EXERCISE OBJECTIVE: Without the pictures, write the listing below out again, line for line.

----- DATA SEGMENT

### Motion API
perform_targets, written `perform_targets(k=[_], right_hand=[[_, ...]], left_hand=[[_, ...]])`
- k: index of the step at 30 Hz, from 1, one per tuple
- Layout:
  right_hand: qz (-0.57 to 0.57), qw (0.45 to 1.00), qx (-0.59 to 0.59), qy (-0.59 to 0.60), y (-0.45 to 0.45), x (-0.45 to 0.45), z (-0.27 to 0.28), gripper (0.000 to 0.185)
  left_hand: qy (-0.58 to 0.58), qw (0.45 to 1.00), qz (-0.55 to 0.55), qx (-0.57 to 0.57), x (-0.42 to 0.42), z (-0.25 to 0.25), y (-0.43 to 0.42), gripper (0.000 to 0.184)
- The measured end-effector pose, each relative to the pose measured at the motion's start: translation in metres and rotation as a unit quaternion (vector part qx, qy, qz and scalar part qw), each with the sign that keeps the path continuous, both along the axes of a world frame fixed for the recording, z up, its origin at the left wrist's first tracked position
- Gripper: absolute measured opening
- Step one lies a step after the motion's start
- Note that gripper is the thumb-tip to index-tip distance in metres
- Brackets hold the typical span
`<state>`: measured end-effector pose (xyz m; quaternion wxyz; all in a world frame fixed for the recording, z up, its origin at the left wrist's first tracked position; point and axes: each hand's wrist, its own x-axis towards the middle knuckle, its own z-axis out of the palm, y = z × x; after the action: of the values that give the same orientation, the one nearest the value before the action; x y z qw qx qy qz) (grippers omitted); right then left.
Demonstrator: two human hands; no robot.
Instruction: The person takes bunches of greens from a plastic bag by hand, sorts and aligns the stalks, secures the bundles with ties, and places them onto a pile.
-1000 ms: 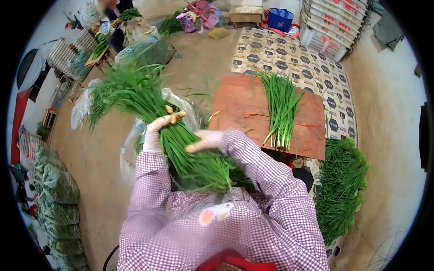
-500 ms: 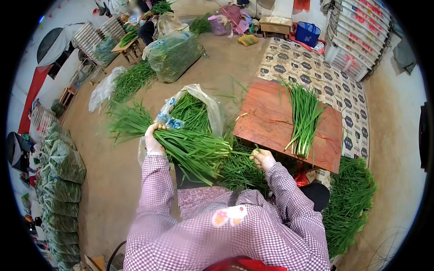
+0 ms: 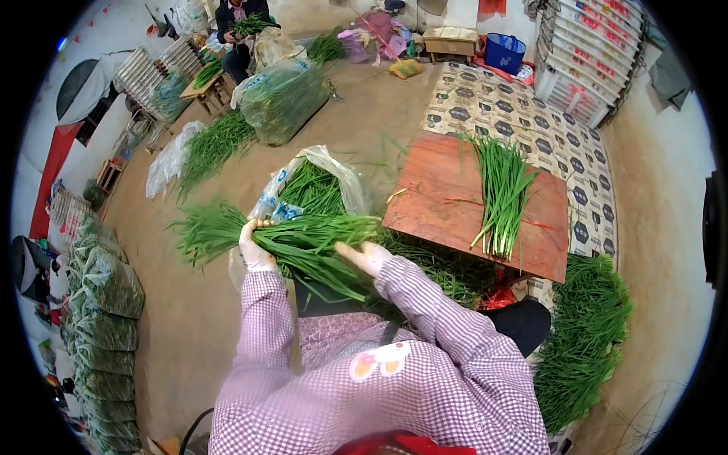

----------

SOLUTION TO THIS EXERCISE:
### Motion API
perform_targets, written `perform_targets(k=[_], right_hand=[[_, ...]], left_hand=[[_, ...]])`
- k: index of the step at 30 Hz, from 1, one per tuple
- Layout:
  right_hand: qz (-0.57 to 0.57), qw (0.45 to 1.00), qx (-0.59 to 0.59), qy (-0.59 to 0.60), y (-0.45 to 0.45), x (-0.45 to 0.45), z (-0.27 to 0.28), gripper (0.000 to 0.185)
  left_hand: qy (-0.58 to 0.58), qw (0.45 to 1.00), qz (-0.55 to 0.55), qx (-0.57 to 0.57), x (-0.42 to 0.42), z (-0.25 to 0.25), y (-0.43 to 0.42), gripper (0.000 to 0.184)
- The measured end-effector pose, each relative to the pose measured at the motion's start: translation in metres and rotation as a unit quaternion (vector part qx, qy, qz and scalar part qw), each with the sign that keeps the path continuous, both along the axes of a world frame fixed for the recording, z up, its origin at the left wrist's first tracked position
- Gripper: absolute measured opening
- Step one lies a step after the motion's start
- Note that gripper is the thumb-tip to index-tip distance in metres
- Brackets hold the typical span
`<state>`: measured end-effector pose (xyz m; quaternion wxyz; all in a world frame fixed for the recording, z up, its origin at the left wrist's first tracked position; point and axes: each hand's wrist, its own x-axis towards the middle knuckle, its own z-axis out of the palm, y = z × x; after the action: of the values that give the same orientation, the one nearest the value before the action; x y z qw qx qy qz) (grippers omitted); right then left.
Demonstrator: two human hands; no robot.
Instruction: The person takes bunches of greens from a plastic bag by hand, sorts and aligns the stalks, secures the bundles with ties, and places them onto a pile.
-1000 ms: 
-500 ms: 
+0 ms: 

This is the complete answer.